Jesus indica-nos outro caminho. Não classifiques os outros, para ver quem é próximo e quem não é. Tu podes tornar-te próximo daquele que se encontra em necessidade, e sê-lo-ás se tiveres compaixão no teu coração, ou seja, se tiveres a capacidade de sofrer com o outro. Deves tornar-te samaritano. E depois tens de ser também como o hospedeiro ao qual o samaritano, no final da parábola, confia a pessoa que sofre. Quem é aquele hospedeiro? É a Igreja, a comunidade cristã, as pessoas solidárias, as organizações sociais, somos nós, sois vós aos quais o Senhor Jesus confia todos os dias aqueles que sofrem no corpo e no espírito, a fim de podermos continuar a infundir neles, incomensuravelmente, toda a sua misericórdia e a sua salvação. Nisto consiste a humanidade autêntica, resistente à desumanização que nos apresenta sob a forma da indiferença, da hipocrisia e da intolerância. Sei que assumistes o compromisso de lutar pela justiça social, de salvaguardar a irmã e mãe terra e de acompanhar os migrantes. Desejo confirmar-vos na vossa escolha e, a este propósito, partilhar convosco duas reflexões.
A crise ecológica é real. «Existe um consenso científico deveras consistente, indicando que estamos perante um preocupante aquecimento do sistema climático» (Papa Francisco, Laudato si’, n. 23). Indubitavelmente, a ciência não é a única forma de conhecimento. E também não há dúvida de que a ciência não é necessariamente «neutra», porque muitas vezes esconde posições ideológicas ou interesses financeiros. No entanto, sabemos também o que acontece quando negamos a ciência, deixando de ouvir a voz da natureza. Assumo aquilo que nos compete a nós, católicos. Não devemos decair no negacionismo. O tempo começa a esgotar-se. Devemos agir. Ele pede novamente a vós, aos povos nativos, aos pastores e aos governantes, que defendam a Criação.
A segunda reflexão, eu já a propus durante o nosso último encontro, mas parece-me importante repeti-la: nenhum povo é criminoso, nenhuma religião é terrorista. Não existe o terrorismo cristão, não existe o terrorismo judeu, não existe o terrorismo islâmico. Não existe! Nenhum povo é criminoso, nem narcotraficante, nem sequer violento. «Acusam-se da violência os pobres e as populações mais pobres, mas sem igualdade de oportunidades, as várias formas de agressão e de guerra encontrarão um terreno fértil que, mais cedo ou mais tarde, há de provocar a explosão» (Papa Francisco, Evangelii gaudium, n. 59). Existem pessoas fundamentalistas e violentas em todos os povos e em todas as religiões que, além disso, se revigoram com as generalizações intolerantes, alimentando-se com o ódio e a xenofobia. Enfrentando o terror com o amor, nós trabalhamos a favor da paz.

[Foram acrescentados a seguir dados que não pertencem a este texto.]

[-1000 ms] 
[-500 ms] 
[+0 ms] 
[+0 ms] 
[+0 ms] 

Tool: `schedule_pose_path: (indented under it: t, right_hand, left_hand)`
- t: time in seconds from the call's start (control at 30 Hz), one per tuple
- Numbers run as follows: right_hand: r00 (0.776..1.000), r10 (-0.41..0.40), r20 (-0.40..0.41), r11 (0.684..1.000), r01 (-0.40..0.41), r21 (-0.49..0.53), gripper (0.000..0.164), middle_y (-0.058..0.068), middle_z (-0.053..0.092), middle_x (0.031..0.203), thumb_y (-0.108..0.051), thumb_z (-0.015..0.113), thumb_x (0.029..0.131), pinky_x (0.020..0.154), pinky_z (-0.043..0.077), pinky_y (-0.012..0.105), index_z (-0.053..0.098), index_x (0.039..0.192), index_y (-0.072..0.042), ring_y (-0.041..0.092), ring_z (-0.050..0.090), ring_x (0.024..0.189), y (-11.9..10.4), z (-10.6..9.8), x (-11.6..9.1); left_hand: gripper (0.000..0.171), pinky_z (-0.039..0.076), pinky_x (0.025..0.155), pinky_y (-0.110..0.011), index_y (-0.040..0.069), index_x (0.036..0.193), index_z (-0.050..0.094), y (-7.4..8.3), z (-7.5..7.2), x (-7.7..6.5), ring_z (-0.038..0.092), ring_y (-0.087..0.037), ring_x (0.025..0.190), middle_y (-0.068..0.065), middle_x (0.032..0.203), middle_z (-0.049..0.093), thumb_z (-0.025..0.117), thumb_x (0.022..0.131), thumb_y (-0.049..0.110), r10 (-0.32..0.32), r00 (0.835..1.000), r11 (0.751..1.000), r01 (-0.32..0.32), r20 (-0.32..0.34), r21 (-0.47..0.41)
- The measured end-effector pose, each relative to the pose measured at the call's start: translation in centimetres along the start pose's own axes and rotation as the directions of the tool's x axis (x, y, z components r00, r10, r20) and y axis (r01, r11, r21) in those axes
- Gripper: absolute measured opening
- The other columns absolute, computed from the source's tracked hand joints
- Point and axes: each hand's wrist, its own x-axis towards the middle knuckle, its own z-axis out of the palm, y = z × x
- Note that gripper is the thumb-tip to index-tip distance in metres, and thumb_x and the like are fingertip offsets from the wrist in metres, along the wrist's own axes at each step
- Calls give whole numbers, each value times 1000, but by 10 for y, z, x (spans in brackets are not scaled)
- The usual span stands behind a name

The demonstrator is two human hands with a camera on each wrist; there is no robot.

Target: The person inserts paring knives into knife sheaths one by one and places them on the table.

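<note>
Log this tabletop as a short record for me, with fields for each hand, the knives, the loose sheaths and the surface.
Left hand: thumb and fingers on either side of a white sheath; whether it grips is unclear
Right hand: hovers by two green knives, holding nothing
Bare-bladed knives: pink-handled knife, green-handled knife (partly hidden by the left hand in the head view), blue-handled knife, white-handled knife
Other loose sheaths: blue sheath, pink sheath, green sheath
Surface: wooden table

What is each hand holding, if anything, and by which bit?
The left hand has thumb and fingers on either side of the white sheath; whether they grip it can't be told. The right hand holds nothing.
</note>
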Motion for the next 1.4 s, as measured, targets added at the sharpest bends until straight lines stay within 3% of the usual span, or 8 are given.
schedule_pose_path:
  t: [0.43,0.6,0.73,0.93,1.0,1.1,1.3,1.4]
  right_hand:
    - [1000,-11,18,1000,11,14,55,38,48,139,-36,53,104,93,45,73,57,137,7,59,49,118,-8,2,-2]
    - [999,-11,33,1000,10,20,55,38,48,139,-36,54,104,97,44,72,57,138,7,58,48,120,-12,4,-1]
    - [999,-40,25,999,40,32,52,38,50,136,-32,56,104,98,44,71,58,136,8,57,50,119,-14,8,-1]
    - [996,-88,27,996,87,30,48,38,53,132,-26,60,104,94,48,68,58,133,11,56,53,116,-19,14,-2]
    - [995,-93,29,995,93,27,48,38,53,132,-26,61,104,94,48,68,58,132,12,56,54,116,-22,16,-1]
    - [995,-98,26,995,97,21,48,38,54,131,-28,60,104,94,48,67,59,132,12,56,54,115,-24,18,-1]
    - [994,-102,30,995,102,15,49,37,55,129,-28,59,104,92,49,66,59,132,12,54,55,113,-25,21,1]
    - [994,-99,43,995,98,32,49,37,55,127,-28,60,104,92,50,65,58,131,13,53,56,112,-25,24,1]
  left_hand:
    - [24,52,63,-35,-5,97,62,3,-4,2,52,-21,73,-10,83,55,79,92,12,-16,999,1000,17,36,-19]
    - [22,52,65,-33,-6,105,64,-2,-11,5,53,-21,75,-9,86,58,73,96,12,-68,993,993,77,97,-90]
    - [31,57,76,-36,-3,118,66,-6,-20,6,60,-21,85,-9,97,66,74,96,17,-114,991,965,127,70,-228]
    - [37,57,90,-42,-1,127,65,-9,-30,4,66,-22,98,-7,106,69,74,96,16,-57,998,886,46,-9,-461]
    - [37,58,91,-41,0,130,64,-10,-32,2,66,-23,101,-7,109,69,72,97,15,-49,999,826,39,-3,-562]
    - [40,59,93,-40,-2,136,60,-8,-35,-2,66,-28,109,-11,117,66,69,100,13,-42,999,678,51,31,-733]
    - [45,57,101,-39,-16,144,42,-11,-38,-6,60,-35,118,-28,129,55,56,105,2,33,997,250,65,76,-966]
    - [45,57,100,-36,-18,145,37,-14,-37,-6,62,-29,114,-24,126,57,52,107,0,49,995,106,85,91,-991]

Peço-vos firmeza e mansidão na propagação destes princípios: peço-vos que não os troqueis com mercadorias baratas e, como São Francisco de Assis, que doeis tudo aquilo que possuís, pois: «Onde houver ódio, que eu leve o amor; onde houver ofensa, que eu leve o perdão; onde houver discórdia, que eu leve a união; onde houver erro, que eu leve a Verdade» (Oração de São Francisco de Assis, fragmento).
Sabei que rezo por vós, que oro convosco e peço ao nosso Deus Pai que vos acompanhe e vos abençoe, que vos conceda a abundância do seu amor e vos proteja. Peço-vos, por favor, para rezar por mim e ir em frente.